In August, the authorities ordered internet service providers to block the website of Justice for Myanmar, a group of activists working to expose corruption in the military, claiming that it was publishing “fake news.”

Undemocratic constitution

HRW said that under Myanmar’s 2008 constitution, promulgated by the military after a sham referendum held to ensure the protection of its interests, only 75 percent of seats in Myanmar’s parliament are up for election, while 25 percent of seats in both the upper and lower houses are reserved for serving military appointees.

Any party not affiliated with the military must win over two-thirds of the remaining seats to form a majority in the parliament, while military-affiliated parties need to win just over one-third of the seats to obtain an effective majority.

Myanmar’s leader Aung San Suu Kyi leaves the International Court of Justice (ICJ), the top United Nations court, after court hearings in a case against Myanmar alleging genocide against the minority Muslim Rohingya population, in The Hague, Netherlands Dec. 12, 2019. (Photo by Eva Plevier/Reuters)

In its 2015 landslide victory, the NLD took 86 percent of all eligible seats in the lower house of parliament.
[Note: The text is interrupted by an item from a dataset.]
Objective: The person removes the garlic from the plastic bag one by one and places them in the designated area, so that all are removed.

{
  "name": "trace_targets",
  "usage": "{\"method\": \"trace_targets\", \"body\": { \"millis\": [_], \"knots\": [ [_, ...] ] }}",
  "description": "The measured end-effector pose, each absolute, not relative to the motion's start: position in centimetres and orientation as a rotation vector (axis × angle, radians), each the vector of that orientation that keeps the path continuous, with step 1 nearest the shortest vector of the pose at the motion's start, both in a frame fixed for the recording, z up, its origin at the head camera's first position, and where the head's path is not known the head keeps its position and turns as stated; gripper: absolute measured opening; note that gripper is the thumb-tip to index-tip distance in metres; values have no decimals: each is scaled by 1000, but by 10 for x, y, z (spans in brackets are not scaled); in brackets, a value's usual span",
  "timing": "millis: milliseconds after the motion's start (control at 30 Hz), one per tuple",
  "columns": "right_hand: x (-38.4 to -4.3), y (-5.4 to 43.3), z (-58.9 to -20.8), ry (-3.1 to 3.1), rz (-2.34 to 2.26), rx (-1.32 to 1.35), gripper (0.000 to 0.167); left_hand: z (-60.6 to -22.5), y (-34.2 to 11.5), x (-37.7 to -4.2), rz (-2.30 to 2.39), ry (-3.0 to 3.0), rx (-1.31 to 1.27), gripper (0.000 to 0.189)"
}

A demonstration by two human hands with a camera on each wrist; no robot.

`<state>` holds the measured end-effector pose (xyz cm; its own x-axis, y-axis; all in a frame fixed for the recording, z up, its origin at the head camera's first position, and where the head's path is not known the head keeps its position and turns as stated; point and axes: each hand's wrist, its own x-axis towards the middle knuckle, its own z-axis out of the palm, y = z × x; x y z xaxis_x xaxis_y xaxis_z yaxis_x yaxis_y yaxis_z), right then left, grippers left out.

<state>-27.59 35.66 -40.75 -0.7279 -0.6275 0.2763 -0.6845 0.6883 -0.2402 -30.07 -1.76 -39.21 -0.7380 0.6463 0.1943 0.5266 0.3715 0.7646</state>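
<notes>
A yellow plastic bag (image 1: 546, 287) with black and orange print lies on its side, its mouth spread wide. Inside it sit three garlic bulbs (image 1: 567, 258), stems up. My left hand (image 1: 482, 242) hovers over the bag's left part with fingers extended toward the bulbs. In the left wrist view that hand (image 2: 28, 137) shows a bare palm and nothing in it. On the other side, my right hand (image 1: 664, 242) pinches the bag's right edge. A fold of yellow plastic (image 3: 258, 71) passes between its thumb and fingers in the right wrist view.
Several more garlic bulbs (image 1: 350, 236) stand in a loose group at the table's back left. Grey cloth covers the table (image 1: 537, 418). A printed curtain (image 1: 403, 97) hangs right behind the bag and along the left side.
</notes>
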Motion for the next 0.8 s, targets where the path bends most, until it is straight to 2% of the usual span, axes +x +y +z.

The NLD campaigned on a platform of constitutional reform.

However, it was unable to amend the constitution without votes from among the 25 percent of members of parliament appointed by the military, as the constitution requires a 75 percent vote to amend the charter. Efforts since then to remove the military’s veto have failed, HRW said.

The rights group pointed out that to deny Aung San Suu Kyi the presidency, the military included a provision in the constitution that the president cannot have a spouse or children possessing foreign citizenship.

Suu Kyi’s two sons hold foreign passports. Suu Kyi partially circumvented this after the 2015 election by creating a new office of State Counsellor, which she filled, but she remains barred from the presidency.